Location
- Country: Philippines
- Region: Calabarzon; National Capital Region;
- Province: Rizal
- Cities: Marikina

Physical characteristics
- Source: Taktak River
- • location: Antipolo
- 2nd source: Hakbangan Creek
- • location: Marikina
- Mouth: Laguna de Bay (via the Manggahan Floodway)
- • elevation: less than 2 meters (6.6 ft) above sea level

Basin features
- Progression: Sapang Baho–Manggahan Floodway–Laguna de Bay

= Sapang Baho River =

River in Luzon, Philippines

The Sapang Baho River is a river system that runs through Rizal Province and Marikina in the Philippines. The name, when literally translated, means "smelly creek". It is one of 21 tributaries of Laguna de Bay and is regularly monitored by the Laguna Lake Development Authority (LLDA) through one of its 15 river monitoring stations. Among its headwaters are the Hinulugang Taktak falls on the Taktak River in Antipolo city, once a famed tourist destination in the days before urbanization and pollution.

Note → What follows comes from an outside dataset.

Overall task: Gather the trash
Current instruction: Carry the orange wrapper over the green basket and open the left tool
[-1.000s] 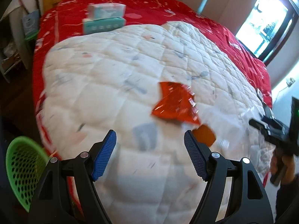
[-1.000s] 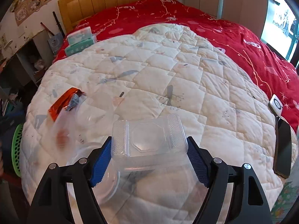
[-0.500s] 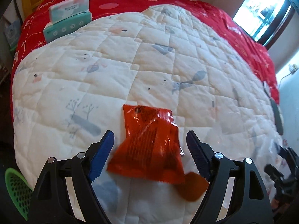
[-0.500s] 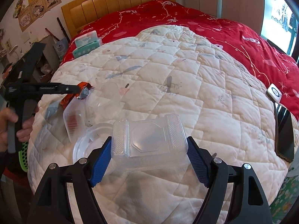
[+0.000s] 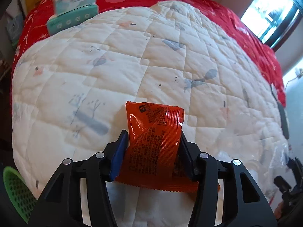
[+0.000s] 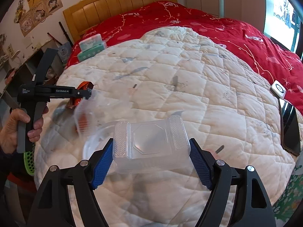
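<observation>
On the white quilted bedcover, near its foot edge, the left gripper has closed onto the crinkled orange foil snack wrapper, open half a second ago. Right gripper stays clamped on the clear rectangular plastic food box. Judgement: both pieces secured; the green mesh basket below is next.

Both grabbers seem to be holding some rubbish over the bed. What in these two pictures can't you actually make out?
- Green basket: left wrist view, cut off by the frame edge; its contents are unseen.
- Orange wrapper: its lower corners are hidden behind the left gripper.
- Clear cup: right wrist view, motion-blurred.
- Clear plastic tray in the right gripper: contents undeterminable.
</observation>
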`<state>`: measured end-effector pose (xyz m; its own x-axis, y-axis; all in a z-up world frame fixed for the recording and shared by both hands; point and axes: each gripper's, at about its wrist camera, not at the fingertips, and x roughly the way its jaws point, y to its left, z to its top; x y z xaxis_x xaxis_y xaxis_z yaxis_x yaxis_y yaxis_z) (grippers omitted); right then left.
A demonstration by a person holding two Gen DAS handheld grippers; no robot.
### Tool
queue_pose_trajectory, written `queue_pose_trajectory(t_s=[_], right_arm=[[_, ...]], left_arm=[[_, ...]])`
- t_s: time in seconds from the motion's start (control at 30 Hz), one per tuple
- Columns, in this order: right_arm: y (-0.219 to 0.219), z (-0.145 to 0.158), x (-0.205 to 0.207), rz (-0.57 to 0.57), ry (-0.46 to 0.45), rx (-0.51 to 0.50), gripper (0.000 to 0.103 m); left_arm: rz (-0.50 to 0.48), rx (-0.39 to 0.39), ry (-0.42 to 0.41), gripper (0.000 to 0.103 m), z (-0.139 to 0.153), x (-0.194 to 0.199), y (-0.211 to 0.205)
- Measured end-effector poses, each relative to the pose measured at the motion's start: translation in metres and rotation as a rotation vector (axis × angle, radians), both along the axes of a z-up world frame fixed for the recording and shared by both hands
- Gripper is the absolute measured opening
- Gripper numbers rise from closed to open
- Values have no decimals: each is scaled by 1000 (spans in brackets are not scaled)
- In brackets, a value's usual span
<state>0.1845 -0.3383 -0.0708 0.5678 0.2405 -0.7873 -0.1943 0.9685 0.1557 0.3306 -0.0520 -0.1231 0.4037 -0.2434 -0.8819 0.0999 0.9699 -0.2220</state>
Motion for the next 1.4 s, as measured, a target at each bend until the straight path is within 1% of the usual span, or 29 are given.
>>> queue_pose_trajectory(t_s=[0.1,0.2,0.27,0.37,0.43,0.57,0.67,0.8,1.03,1.27,1.3,1.33,1.4], right_arm=[[8,7,-7,11,-12,13,75],[19,15,-17,29,-27,39,75],[27,19,-21,43,-34,44,75],[46,25,-31,73,-40,58,75],[57,28,-36,92,-42,67,75],[82,33,-46,134,-44,82,75],[102,36,-53,172,-48,83,75],[127,38,-61,217,-45,95,75],[165,41,-69,285,-40,102,75],[191,40,-75,331,-32,94,75],[194,40,-75,337,-29,94,75],[197,39,-76,342,-28,92,75],[202,37,-77,350,-24,89,75]], left_arm=[[21,-13,-29,50,10,-15,11],[56,-50,-72,50,27,-41,30],[76,-56,-92,50,35,-57,42],[120,-58,-126,50,47,-84,66],[156,-76,-141,50,54,-103,86],[223,-53,-179,50,64,-138,120],[283,-35,-193,50,69,-162,147],[352,-10,-192,50,65,-191,180],[490,-18,-144,51,42,-228,239],[590,-23,-102,57,23,-251,277],[597,-27,-100,58,21,-252,281],[607,-30,-97,63,19,-254,285],[624,-35,-96,64,17,-258,292]])
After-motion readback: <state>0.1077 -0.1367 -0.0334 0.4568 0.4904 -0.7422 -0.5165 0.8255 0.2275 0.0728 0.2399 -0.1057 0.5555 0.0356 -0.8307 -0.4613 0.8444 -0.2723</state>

== Location, mouth and headwaters ==
The Sapang Baho river originates in the mountains of Rizal province, including upper portions of the city of Marikina, which has since become part of the Metro Manila. Its mouth, which once released water directly into Laguna de Bay, has been obscured by the construction of the Manggahan Floodway, into whose East bank it now drains at the barangay of San Francisco, Cainta, somewhere near San Francisco Elementary School.

The portion of the river cut off by the floodway still exists, visible at the opposite bank of the floodway at the Greenwoods Executive Village in Cainta, and ending at the original rivermouth where the shore of Taytay, Rizal meets Laguna de Bay.

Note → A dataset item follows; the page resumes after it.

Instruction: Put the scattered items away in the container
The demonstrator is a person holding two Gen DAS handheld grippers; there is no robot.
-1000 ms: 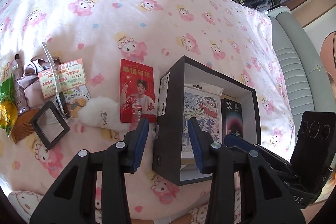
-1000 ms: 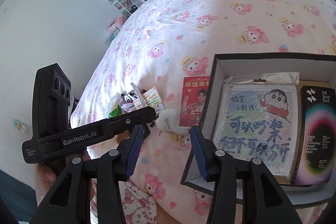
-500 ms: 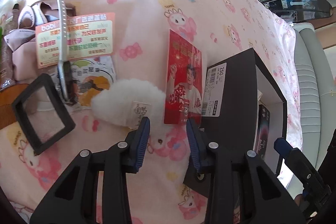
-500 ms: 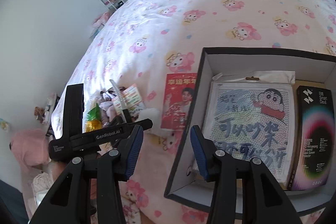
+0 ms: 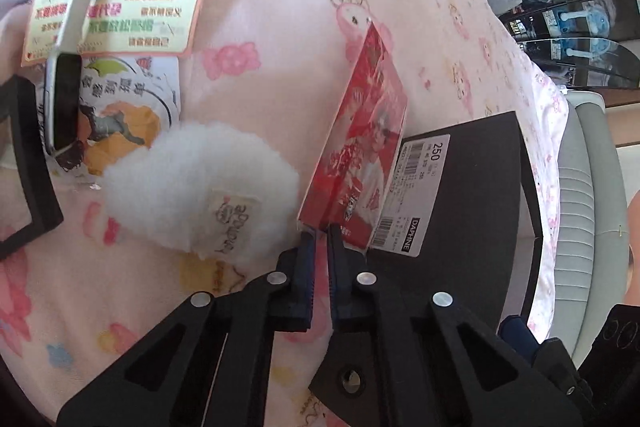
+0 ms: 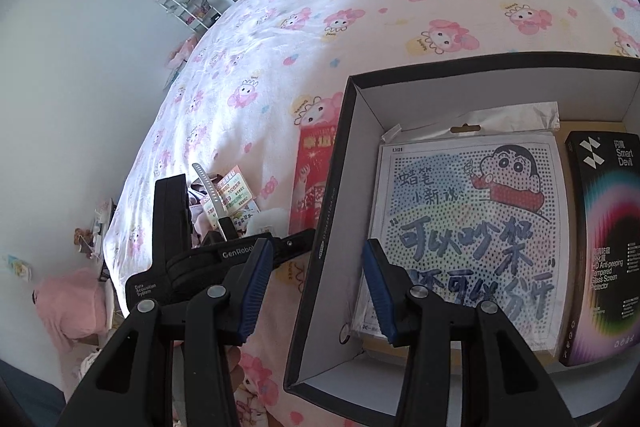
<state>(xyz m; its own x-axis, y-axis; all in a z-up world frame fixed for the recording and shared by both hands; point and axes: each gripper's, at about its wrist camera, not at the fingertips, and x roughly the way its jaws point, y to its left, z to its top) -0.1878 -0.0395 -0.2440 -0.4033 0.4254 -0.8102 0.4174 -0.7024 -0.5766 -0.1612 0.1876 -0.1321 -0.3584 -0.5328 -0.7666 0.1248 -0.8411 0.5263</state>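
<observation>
Red card (image 5: 362, 147), printed with a figure, is the item in hand: it stands tilted on its edge on the bed (image 5: 280, 7), its near corner pinched in the left gripper (image 5: 322, 233), which is shut on it. Its long axis runs from that near corner away to the far right, leaning against the left outer wall of the black box (image 6: 332, 187). The right gripper (image 6: 316, 287) hangs open and empty, straddling the box's near-left wall. Two flat packs already lie inside the box, so tidying looks partly done. Still out on the bed to the left are a white fluffy puff (image 5: 200, 187), an orange leaflet (image 5: 116, 7), a sachet, a black frame and more.
</observation>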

The main body of the river actually meanders only a short distance between Taytay and Cainta, Rizal, where it branches out into smaller creeks at Village East Subdivision, near the LLDA water sampling station.

Creeks further upstream which serve as the headwaters of the Sapang Baho include (from West to East): Hakbangan Creek in Marikina; a creek at Barangay Mayamot, Antipolo; and furthest to the Southeast, the Taktak River and Hinulugang Taktak falls in Antipolo.

== Monitoring and Conservation ==
In the December 2005 Water Quality Status Report listed on the LLDA's site, the Sapang Baho River was listed as "worse than Class D" with very low % Dissolved Oxygen saturation. It also indicated that this status had been "maintained" since the river was last monitored.

According to the Department of Environment and Natural Resources's Water Usage & Classification for Fresh Water, Class D Quality freshwater is suitable for agriculture, irrigation, livestock watering and industrial water supply class II. "Worse than Class D" means that the Sapang Bato is not usable for any of these functions.

The Sapang Baho has been noted to have a blue color which has been attributed to dissolved matter. This mixes with the water in Manggahan Floodway, and from there to the Lake.